Loss: Computes the current loss value based on the model outputs and the true labels based on the given inputs. You can specify which regularization is used to train your model here. By default, no regularization will be used. Both "L1" and "L2" Regularization are supported in HugeCTR. Please Note that lambda should be also specified together with 'regularizer'.

For example:

{
 "name": "elu1",
 "type": "ELU",
 "bottom": "fc1",
 "top": "elu1",
 "elu_param": {
   "alpha": 1.0
 }
}
{
 "name": "fc8",
 "type": "InnerProduct",
 "bottom": "concat2",
 "top": "fc8",
 "fc_param": {
   "num_output": 1
 }
}
{
 "name": "fc2",
 "type": "FusedInnerProduct",
 "bottom": "fc1",
 "top": "fc2",
 "fc_param": {
   "num_output": 256
 }
}
{
 "name": "loss",
 "type": "BinaryCrossEntropyLoss",
 "bottom": ["fc8","label"],
 "regularizer": "L2",
 "lambda": 0.01,
 "top": "loss"
}

Model File

The Model file is formatted using binary. The purpose of the model file is to initialize model weights and identify where the trained weight is stored.

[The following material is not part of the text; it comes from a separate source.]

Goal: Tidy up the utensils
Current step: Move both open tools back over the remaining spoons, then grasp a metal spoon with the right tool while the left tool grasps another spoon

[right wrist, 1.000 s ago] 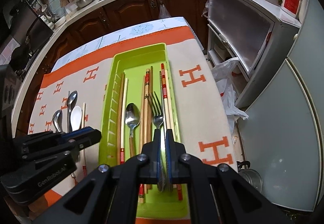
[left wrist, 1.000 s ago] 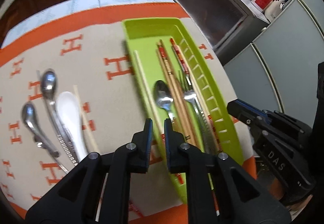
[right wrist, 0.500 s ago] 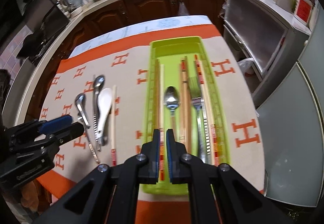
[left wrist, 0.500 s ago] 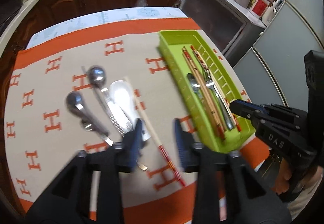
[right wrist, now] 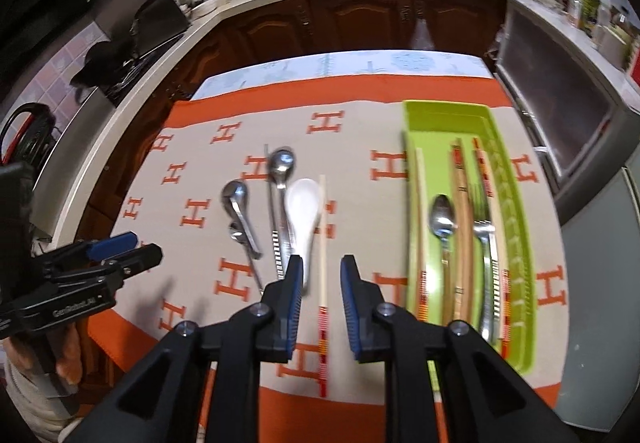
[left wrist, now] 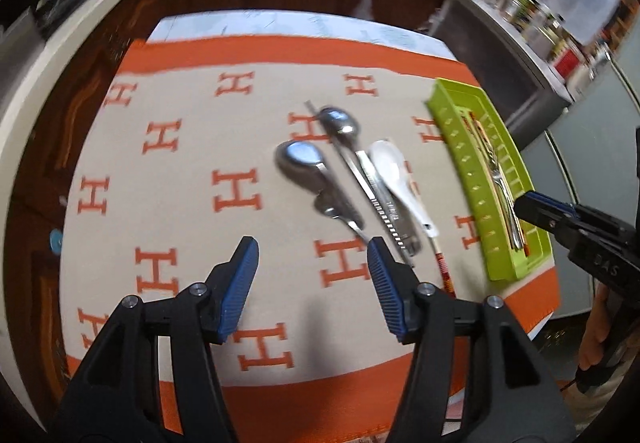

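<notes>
We hold both grippers apart: left gripper [left wrist: 312, 255] over bare cloth lower centre, right gripper [right wrist: 320, 275] straddling the chopstick [right wrist: 323, 275], which runs bottom to top.

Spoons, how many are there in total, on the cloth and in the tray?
4. Three lie on the cloth: a short metal spoon, a long metal spoon and a white spoon side by side. One metal spoon lies in the green tray.

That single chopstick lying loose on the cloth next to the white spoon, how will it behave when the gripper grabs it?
The pale chopstick with red-striped end looks thin, stiff and light. Lying flat on the cloth, it may roll or pivot if pinched off-centre. The right gripper is open astride it.
</notes>
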The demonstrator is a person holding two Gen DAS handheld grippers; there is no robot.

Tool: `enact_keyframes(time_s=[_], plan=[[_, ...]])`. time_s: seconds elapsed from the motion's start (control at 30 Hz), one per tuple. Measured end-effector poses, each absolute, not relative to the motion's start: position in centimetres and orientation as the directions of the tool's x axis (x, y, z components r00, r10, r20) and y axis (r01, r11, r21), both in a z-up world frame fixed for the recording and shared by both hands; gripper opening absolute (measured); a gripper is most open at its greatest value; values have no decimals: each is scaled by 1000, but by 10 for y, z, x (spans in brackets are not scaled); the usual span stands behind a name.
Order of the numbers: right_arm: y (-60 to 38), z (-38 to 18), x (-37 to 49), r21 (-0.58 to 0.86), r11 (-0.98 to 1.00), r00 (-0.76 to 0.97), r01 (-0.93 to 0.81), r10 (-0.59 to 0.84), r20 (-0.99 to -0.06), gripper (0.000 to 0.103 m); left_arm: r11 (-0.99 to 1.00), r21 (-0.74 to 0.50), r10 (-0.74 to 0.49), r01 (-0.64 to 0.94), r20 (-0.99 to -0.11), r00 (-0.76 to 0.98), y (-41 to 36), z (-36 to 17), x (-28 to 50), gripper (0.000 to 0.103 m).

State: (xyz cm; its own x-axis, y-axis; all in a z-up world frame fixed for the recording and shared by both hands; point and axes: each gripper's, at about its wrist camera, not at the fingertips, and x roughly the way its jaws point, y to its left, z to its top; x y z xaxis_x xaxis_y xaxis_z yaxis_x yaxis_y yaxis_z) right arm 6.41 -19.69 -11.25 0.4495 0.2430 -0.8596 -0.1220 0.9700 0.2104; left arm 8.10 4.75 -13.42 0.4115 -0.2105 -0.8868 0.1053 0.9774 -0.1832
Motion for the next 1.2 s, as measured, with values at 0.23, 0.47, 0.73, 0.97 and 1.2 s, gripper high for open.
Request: enact_keyframes(time_s=[0.23, 0.47, 0.73, 0.97, 1.2], plan=[[-174, -130, 93, 283, 947, 380, -150, 319, -868, 19, 958, -278, -283, 66, -891, 356, 64, -161, 103, 54], [-169, -161, 134, 376, 919, 307, -117, 394, -866, 19, 897, -440, -434, 49, -852, 292, 48, -187, 148, 54], [-164, -178, 175, 405, 907, 284, -113, 420, -862, 19, 874, -483, -454, -42, -845, 282, 37, -226, 202, 53], [-150, -197, 203, 402, 905, 242, -140, 425, -873, 19, 885, -464, -440, -17, -850, 288, 19, -245, 216, 39], [-139, -215, 214, 401, 903, 196, -154, 426, -883, 19, 894, -448, -422, -7, -847, 323, 10, -253, 220, 6]])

With the Model file, it is assumed that the weights are stored in the same order as the layers in the configuration file that are currently in use.

We provide a tutorial regarding how to dump a model to TensorFlow.

Dataset File

Dataset files can be formatted using any one of these formats:

Norm
Raw
Paraquet

Fig. 7 (a) Norm (b) Raw (c) Parquet Dataset Formats

Norm

To maximize the data loading performance and minimize the storage, the Norm format consists of a collection of binary data files and an ASCII formatted file list. The model file should specify the file name of the training and testing (evaluation) set, maximum elements (key) in a sample, and the label dimensions as shown in Fig. 7 (a).

Data Files

A data file is the minimum reading granularity for a reading thread, so at least 10 files in each file list are required to achieve the best performance. A data file consists of a header and actual tabular data.

Header Definition:

typedef struct DataSetHeader_ {
  long long error_check;        // 0: no error check; 1: check_num
  long long number_of_records;  // the number of samples in this data file
  long long label_dim;          // dimension of label
  long long dense_dim;          // dimension of dense feature
  long long slot_num;           // slot_num for each embedding
  long long reserved[3];        // reserved for future use
} DataSetHeader;

Data Definition (each sample):

typedef struct Data_{
  int length;                   // bytes in this sample (optional: only in check_sum mode )
  float label[label_dim];       
  float dense[dense_dim];
  Slot slots[slot_num];          
  char checkbits;                // checkbit for this sample (optional: only in checksum mode)
} Data;

typedef struct Slot_{
  int nnz;
  unsigned int*  keys; // changeable to `long long` with `"input_key_type"` in `solver` object of JSON config file.
} Slot;

The Data field often has a lot of samples. Each sample starts with the sample length formatted as integer, followed by the float labels, dense features, and the set of sparse feature slots. Each slot starts with slot<n>_nnz (number of nonzero), followed by the input key using the long long (or unsigned int) format as shown in Fig. 7 (a).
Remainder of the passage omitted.